Nr 21/2024 Na moment

Feminizm z papier mâché

Anna Pajęcka
Sztuka

W 2008 roku na łamach czasopisma „Obieg” Ewa Tatar napisała tekst o Marii Pinińskiej-Bereś zatytułowany „(Nie) jestem feministką, ale…”. Twierdziła w nim, że feminizm artystki polega na „doświadczeniu kobiecości jako kulturowej opresji i analizie tego stanu poprzez produkowane arte(f)akty”. Bettina Bereś (córka Marii i Jerzego) w wydanej w tym roku książce „Awangarda między kuchnią a łazienką” dowodzi zaś, że jej matka była twórczynią świadomie feministyczną, co znalazło wyraz przede wszystkim w performansie „Pranie (I i II)”. Pinińska-Bereś podczas pleneru artystycznego w Osiekach, na początku lat 80. XX wieku, wykonała działanie, w trakcie którego w blaszanej balii wyprała pieluchy, na których wcześniej różową farbą namalowała hasło „feminizm”. To połączenie sztuki z codziennością, włączanie do niej artefaktów związanych z rolą matki-artystki, ale i kobiety-artystki wynikało u Pinińskiej zarówno z idei, jak i z wymiaru praktycznego. Bettina Bereś wspomina, że matka chętnie korzystała z przedmiotów, które znajdowała w domu: notowała w zeszytach szesnastokartkowych, które zostały po szkolnych latach córki; z inspiracji lepionymi w szkole wazonikami dla rodziców w jej sztuce pojawiła się masa papierowa jako materiał rzeźbiarski; w jednym z performansów („Transparent”) użyła sanek Bettiny, a w balii ze wspomnianego „Prania” rzeczywiście na co dzień prała pieluchy.

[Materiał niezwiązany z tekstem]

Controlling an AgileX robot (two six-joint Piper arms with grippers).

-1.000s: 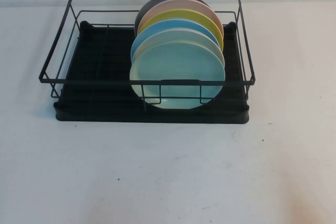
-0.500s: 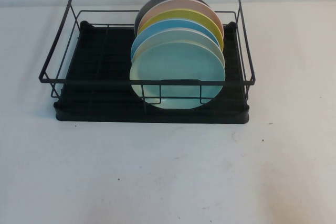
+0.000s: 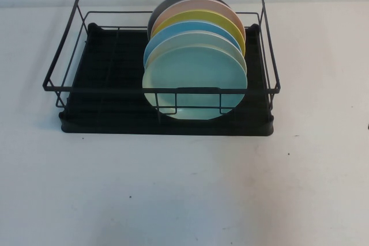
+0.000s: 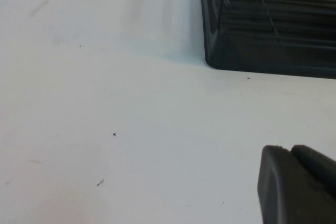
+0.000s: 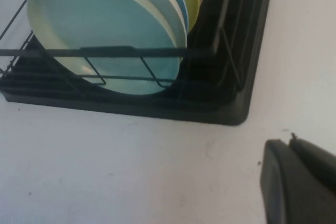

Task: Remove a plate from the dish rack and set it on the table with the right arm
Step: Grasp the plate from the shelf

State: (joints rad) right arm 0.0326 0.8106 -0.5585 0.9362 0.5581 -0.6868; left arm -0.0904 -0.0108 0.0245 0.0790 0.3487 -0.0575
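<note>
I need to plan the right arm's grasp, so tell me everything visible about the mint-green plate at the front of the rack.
The plate is round, matte pale mint with a raised cream-edged rim. It stands on edge, frontmost in a row of coloured plates, face toward the robot, behind the dish rack's front wires, its bottom on the black tray. Neither the right gripper nor the left gripper touches it; both are over bare table.

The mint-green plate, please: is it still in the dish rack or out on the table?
In the dish rack: the plate stands on edge behind its front wire, frontmost.
</note>
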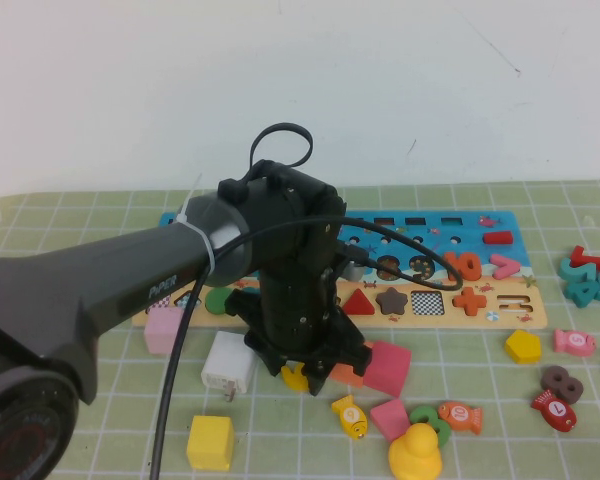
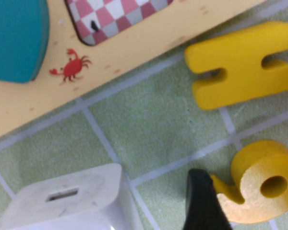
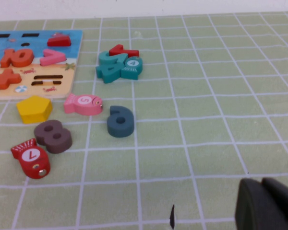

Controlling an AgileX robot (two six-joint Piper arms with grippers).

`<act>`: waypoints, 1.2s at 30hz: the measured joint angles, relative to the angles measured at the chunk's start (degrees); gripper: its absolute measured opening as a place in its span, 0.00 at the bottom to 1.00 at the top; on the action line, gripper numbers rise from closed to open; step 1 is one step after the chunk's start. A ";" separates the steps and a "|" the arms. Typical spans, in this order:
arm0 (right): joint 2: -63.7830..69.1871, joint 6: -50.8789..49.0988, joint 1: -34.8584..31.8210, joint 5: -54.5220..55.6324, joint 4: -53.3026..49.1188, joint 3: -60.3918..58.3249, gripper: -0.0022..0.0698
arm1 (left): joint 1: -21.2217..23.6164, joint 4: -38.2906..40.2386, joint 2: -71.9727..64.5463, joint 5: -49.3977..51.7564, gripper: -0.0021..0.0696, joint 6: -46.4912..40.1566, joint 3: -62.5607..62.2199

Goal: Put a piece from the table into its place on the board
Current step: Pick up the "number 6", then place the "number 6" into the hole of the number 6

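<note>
The number board (image 1: 500,315), blue at the back and yellow in front, lies across the middle of the table. Its front edge shows in the left wrist view (image 2: 134,57). My left gripper (image 1: 298,378) is down at the table just in front of the board. It is shut on a yellow number piece (image 2: 259,189) with a round hole. One black finger (image 2: 201,206) presses the piece's tail and the other is at the picture's edge. My right gripper (image 3: 261,191) is shut and empty, low over the mat far right of the board, out of the high view.
A white block (image 1: 227,365) and a yellow H-shaped piece (image 2: 245,67) lie close to the left gripper. Pink blocks (image 1: 388,367), a yellow cube (image 1: 210,441), a yellow duck (image 1: 416,455) and fish pieces lie in front. A brown 8 (image 3: 53,135) and a dark 6 (image 3: 120,120) lie at the right.
</note>
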State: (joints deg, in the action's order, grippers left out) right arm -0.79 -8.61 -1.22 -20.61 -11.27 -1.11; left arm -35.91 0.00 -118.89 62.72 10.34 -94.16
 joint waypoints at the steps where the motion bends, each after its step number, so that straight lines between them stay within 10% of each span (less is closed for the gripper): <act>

Córka Beresiów opisuje pewną sytuację, która wiązała się z performansem w Osiekach i która wydaje mi się znacząca:

Artystka, biało-różowa performerka, stanowiła znakomity kąsek dla niegrzecznych chłopców z Łodzi Kaliskiej. […] W pewnym momencie ktoś, zdaje się, że to był Adam Rzepecki, zdjął ze stóp skarpetki i ze śmiechem wrzucił do balii. Maria Pinińska-Bereś wyjęła je i odrzuciła poza swój teren. Wtedy Marek Janiak, też członek Łodzi Kaliskiej, usiłował dorzucić do prania swoją przyniesioną w tym celu brudną koszulkę. Pinińska ostatecznie nie wyprała męskiego odzienia (s. 261).

Gdy dzisiaj czyta się opis takich zachowań, pojawia się naturalny odruch oburzenia, a nawet agresji. To znak czasów i świadomości, ale także frustracji, że przecież nadal tego typu gesty – mające wyłącznie polityczny charakter – przykrywają samą sztukę i intencję twórczyni. Jakże inaczej odczytywać bowiem zachowanie artystów z Łodzi, jeśli nie jako bezmyślną ingerencję i brak szacunku dla performerki? Nie był to gest artystyczny (nawet jeśli chcieli go takim widzieć) ani tym bardziej uzupełnienie działania o zewnętrzny kontekst, pomagający artystce podkreślić wagę jej działania poprzez widowiskową odmowę uprania podrzuconej odzieży.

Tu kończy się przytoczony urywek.